→ Problem statement: Could you repeat the whole listing below exactly as it stands?
%%
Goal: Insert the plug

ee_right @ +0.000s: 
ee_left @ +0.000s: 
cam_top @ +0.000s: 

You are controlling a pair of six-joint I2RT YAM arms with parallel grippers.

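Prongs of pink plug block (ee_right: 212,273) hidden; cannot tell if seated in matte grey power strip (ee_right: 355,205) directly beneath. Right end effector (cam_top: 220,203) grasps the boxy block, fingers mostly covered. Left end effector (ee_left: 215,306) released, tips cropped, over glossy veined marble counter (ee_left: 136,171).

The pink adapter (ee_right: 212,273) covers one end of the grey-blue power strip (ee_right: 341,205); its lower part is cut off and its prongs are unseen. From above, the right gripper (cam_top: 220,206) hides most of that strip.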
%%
→ Result:
Goal: Insert the plug

ee_right @ +0.000s: 
ee_left @ +0.000s: 
cam_top @ +0.000s: 

You are controlling a pair of six-joint I2RT YAM arms with parallel grippers.

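Prongs of pink plug block (ee_right: 212,273) hidden; cannot tell if seated in matte grey power strip (ee_right: 355,205) directly beneath. Right end effector (cam_top: 220,203) grasps the boxy block, fingers mostly covered. Left end effector (ee_left: 215,306) released, tips cropped, over glossy veined marble counter (ee_left: 136,171).

The pink adapter (ee_right: 212,273) covers one end of the grey-blue power strip (ee_right: 341,205); its lower part is cut off and its prongs are unseen. From above, the right gripper (cam_top: 220,206) hides most of that strip.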

This exercise has now been fully answered.